►

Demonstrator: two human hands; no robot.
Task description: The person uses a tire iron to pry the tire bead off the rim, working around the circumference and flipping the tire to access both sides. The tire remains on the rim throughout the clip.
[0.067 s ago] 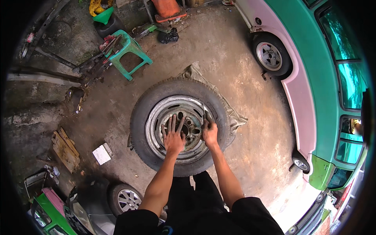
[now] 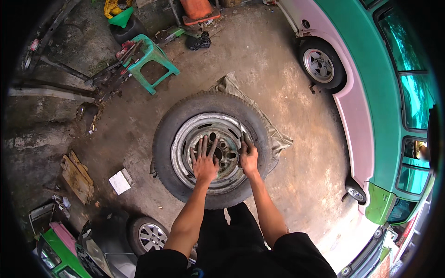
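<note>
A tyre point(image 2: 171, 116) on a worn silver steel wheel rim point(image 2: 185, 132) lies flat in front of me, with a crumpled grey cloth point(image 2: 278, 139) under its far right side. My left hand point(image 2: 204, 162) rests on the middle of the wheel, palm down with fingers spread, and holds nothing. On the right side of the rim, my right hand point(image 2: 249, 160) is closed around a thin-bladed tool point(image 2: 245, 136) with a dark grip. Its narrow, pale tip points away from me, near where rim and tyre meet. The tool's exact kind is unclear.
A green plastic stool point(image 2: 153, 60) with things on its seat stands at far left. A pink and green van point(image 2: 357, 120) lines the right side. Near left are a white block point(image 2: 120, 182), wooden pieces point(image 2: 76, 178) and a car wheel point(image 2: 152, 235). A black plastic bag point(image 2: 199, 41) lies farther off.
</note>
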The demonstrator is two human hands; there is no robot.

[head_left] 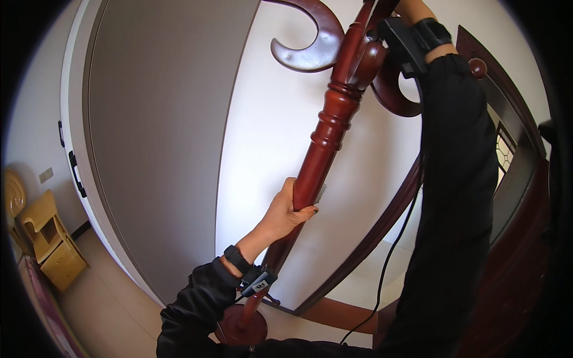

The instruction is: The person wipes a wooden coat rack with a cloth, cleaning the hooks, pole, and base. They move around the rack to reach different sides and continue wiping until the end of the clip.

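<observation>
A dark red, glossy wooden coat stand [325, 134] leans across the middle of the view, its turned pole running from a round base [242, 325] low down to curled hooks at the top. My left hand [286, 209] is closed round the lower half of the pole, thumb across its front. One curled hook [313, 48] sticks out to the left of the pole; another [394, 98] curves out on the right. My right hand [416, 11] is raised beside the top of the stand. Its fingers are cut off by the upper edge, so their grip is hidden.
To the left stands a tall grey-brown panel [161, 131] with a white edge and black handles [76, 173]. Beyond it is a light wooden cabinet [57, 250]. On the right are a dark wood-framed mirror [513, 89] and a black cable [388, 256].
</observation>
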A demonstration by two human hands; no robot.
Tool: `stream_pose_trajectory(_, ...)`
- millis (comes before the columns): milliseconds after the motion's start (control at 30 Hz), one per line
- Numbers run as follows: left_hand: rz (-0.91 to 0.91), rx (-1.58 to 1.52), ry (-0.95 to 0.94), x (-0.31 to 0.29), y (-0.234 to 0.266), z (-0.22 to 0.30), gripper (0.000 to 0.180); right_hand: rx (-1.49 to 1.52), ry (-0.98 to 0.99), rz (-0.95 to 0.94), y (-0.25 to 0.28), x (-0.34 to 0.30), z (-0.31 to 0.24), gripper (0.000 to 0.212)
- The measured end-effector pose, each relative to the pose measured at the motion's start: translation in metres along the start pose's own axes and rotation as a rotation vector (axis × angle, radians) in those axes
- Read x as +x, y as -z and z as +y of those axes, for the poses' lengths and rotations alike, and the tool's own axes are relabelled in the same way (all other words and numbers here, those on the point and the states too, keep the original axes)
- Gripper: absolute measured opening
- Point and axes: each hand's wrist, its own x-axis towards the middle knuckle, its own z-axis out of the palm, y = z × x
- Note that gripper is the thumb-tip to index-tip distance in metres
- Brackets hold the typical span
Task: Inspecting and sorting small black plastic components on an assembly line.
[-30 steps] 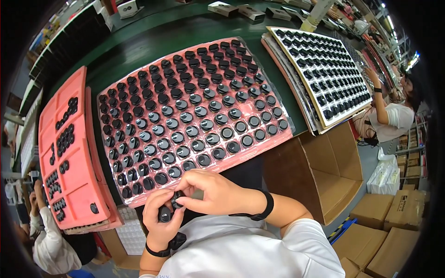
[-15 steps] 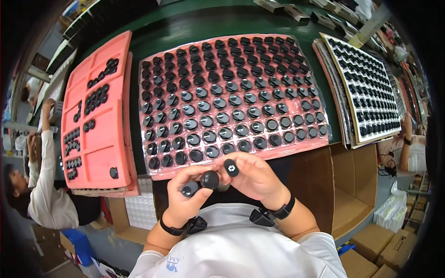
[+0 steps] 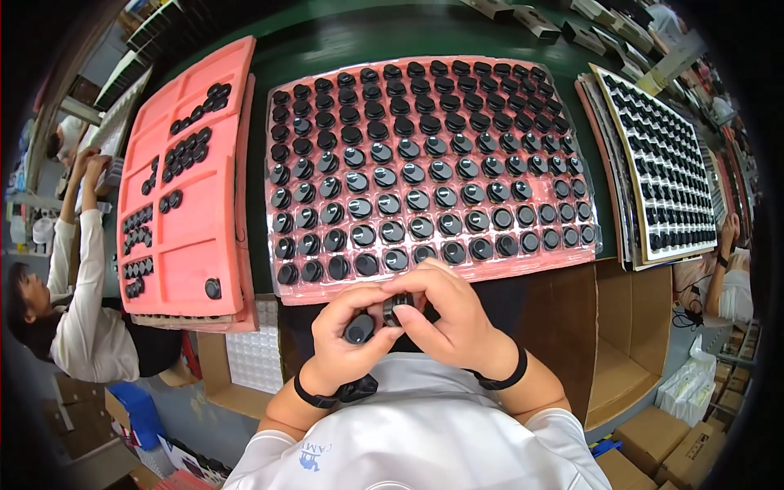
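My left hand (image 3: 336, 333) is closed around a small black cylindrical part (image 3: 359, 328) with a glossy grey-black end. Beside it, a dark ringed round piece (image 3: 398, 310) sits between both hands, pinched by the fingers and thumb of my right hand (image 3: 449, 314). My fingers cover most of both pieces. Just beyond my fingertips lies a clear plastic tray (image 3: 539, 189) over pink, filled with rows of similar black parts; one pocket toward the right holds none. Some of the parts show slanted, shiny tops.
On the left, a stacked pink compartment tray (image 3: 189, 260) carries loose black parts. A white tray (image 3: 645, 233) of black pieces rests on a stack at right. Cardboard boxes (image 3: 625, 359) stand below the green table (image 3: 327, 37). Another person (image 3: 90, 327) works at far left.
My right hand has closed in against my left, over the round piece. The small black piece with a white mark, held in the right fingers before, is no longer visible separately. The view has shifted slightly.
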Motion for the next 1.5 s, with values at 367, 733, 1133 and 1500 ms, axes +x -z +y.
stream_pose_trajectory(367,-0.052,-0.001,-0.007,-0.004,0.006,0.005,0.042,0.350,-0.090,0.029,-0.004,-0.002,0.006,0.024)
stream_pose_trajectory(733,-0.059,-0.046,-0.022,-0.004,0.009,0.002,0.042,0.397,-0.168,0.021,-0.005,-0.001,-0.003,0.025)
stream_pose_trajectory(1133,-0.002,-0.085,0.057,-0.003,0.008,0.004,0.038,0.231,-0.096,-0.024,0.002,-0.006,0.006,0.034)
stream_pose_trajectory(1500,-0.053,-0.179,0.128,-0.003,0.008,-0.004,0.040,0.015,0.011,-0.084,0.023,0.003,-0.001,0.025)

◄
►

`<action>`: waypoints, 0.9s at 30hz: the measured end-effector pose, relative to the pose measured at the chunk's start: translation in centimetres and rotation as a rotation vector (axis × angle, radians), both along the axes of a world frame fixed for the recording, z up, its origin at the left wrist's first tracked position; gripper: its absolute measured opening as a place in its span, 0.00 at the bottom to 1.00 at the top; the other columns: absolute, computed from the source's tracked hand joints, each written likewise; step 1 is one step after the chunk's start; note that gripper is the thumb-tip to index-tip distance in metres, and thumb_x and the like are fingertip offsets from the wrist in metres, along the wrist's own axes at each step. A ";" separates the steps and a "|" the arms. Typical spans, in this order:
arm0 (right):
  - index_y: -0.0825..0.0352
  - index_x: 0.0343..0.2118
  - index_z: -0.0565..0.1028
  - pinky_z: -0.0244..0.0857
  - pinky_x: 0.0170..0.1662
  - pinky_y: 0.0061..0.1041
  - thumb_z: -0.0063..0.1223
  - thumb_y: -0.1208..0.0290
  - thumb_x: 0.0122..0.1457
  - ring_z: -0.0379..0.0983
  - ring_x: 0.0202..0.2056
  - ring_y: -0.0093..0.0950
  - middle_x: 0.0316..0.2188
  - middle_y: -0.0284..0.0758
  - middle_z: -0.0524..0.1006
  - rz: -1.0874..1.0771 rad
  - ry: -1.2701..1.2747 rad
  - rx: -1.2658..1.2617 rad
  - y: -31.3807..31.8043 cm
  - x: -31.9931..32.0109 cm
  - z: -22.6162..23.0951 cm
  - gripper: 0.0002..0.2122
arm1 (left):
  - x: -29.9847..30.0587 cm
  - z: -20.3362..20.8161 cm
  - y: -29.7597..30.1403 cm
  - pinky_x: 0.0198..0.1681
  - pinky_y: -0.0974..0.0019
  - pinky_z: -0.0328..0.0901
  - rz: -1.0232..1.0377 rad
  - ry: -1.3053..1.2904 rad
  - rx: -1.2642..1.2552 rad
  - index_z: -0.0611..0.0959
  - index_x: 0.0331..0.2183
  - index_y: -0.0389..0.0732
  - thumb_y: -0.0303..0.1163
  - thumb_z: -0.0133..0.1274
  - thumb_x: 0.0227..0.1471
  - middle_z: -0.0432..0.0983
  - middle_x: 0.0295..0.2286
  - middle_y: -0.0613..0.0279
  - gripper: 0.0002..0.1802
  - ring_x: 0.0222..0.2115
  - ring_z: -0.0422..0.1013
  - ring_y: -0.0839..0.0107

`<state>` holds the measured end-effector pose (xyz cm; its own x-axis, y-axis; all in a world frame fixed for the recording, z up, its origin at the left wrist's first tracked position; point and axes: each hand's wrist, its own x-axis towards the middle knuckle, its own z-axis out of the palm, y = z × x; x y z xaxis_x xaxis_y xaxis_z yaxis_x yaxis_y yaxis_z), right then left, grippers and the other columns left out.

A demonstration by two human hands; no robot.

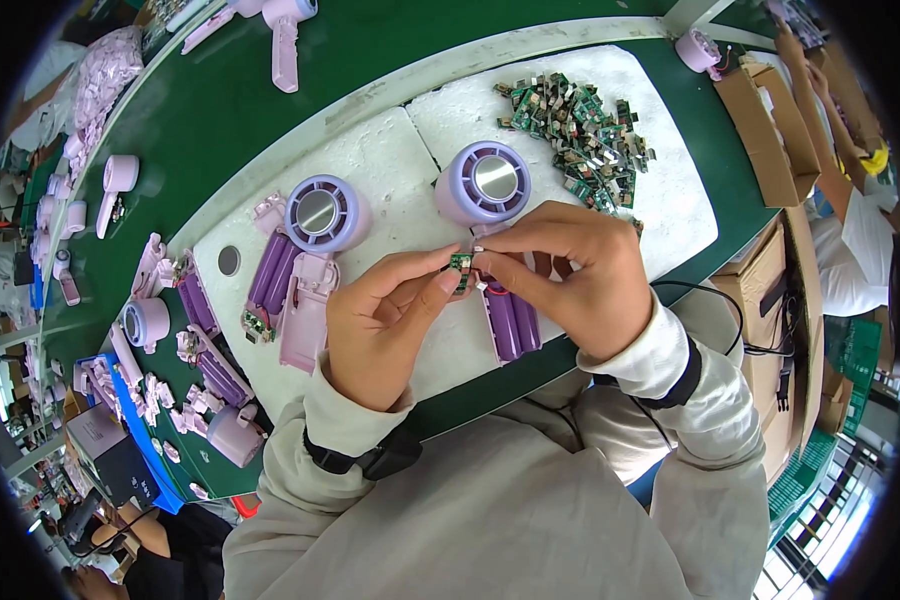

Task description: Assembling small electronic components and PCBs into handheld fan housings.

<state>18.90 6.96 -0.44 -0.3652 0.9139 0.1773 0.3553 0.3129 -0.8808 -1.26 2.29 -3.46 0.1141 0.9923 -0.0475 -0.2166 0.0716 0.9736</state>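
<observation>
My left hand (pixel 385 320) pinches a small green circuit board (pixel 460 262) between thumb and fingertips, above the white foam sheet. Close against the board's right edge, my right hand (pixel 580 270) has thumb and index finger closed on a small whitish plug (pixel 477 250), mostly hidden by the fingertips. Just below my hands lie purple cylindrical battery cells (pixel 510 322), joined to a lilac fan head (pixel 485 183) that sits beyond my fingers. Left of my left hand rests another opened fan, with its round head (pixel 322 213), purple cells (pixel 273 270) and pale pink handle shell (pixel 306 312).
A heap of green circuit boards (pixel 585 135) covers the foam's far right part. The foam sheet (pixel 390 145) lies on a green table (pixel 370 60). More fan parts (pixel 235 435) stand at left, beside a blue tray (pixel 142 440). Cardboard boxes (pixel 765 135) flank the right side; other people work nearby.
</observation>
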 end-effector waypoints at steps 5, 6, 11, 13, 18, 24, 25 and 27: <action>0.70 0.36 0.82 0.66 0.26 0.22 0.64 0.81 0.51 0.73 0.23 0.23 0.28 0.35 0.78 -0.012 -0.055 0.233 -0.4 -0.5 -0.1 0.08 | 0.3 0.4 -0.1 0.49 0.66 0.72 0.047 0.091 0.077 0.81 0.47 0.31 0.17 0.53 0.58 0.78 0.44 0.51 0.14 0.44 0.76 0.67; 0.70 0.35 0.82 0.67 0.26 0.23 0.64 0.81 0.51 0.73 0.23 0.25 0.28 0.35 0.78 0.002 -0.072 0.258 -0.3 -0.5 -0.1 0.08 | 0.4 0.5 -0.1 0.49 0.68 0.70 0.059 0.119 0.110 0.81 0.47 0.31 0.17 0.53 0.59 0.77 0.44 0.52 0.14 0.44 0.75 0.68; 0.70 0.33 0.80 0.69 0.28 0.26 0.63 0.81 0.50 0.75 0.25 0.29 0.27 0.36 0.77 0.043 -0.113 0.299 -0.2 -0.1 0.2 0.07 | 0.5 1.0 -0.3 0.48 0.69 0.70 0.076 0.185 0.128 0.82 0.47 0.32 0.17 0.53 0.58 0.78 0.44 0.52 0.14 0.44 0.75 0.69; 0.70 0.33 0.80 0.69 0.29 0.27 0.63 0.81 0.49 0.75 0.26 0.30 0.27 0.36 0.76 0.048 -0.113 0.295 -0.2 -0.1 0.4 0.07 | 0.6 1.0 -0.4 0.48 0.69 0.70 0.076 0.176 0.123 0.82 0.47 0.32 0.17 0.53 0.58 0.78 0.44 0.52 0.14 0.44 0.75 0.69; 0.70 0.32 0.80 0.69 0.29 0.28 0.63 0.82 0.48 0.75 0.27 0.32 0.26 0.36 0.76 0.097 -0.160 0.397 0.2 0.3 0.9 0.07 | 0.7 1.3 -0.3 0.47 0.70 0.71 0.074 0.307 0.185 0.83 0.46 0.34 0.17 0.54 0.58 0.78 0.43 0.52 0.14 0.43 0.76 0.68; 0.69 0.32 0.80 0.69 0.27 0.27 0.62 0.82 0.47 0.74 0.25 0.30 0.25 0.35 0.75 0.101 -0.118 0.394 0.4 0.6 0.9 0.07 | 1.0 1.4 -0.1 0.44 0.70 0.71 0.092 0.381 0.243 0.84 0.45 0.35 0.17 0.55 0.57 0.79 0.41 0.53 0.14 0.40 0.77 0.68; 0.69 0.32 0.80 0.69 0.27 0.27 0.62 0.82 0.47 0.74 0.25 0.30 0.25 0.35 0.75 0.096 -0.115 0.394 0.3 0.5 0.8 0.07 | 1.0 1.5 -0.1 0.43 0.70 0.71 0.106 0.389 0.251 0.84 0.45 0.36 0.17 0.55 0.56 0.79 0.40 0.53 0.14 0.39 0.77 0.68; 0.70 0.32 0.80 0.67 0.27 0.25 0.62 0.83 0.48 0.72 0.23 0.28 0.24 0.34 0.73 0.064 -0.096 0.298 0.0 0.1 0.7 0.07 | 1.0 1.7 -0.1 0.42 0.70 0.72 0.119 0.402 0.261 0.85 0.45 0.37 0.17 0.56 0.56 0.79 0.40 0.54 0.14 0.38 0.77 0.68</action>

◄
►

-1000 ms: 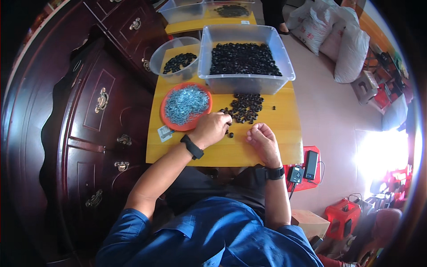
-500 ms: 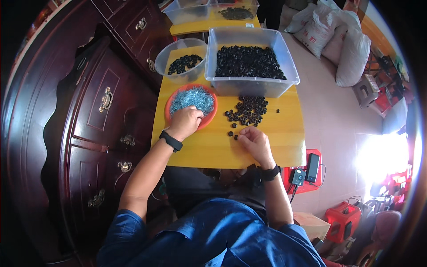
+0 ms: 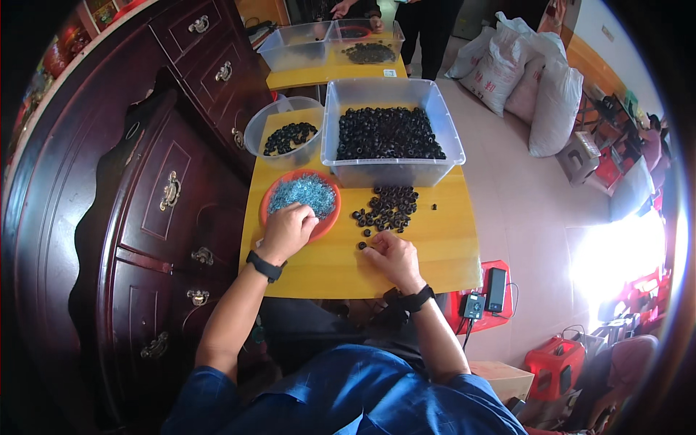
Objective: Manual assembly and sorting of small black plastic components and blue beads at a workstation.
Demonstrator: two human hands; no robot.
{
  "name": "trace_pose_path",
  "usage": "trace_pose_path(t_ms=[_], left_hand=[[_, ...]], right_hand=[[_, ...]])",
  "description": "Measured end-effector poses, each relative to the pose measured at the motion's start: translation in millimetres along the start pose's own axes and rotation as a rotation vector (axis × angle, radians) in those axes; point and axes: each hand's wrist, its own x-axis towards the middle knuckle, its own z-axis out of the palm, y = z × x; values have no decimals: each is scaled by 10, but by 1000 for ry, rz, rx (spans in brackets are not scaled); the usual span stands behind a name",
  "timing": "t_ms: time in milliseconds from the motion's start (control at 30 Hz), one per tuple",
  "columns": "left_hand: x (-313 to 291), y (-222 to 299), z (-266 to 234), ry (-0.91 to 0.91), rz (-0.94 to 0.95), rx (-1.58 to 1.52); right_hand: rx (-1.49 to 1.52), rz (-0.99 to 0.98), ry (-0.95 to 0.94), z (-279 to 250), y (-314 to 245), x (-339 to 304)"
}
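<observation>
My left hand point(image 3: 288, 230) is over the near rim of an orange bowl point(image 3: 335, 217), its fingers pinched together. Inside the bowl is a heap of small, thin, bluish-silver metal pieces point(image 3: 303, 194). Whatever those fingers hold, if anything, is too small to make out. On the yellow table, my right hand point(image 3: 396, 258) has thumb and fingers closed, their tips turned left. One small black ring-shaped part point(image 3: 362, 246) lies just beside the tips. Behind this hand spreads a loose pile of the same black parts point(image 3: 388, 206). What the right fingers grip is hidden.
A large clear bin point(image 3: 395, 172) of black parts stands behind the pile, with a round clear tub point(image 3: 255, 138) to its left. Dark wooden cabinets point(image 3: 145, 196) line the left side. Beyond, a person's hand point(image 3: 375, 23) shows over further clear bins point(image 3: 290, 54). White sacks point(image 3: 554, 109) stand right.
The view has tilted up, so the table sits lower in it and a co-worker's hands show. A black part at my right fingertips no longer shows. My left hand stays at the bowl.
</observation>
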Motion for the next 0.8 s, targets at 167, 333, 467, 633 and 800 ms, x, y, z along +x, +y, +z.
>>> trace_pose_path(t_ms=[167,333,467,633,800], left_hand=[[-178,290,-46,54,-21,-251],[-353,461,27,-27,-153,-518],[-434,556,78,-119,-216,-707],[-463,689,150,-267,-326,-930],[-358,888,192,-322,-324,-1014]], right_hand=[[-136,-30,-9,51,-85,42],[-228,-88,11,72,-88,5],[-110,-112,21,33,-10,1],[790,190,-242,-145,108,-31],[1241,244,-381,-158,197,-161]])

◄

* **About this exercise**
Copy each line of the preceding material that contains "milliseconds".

* **Output of the task**
- millis (comes before the columns): milliseconds after the motion's start (control at 30 Hz), one per line
  "timing": "t_ms: time in milliseconds from the motion's start (control at 30 Hz), one per tuple",

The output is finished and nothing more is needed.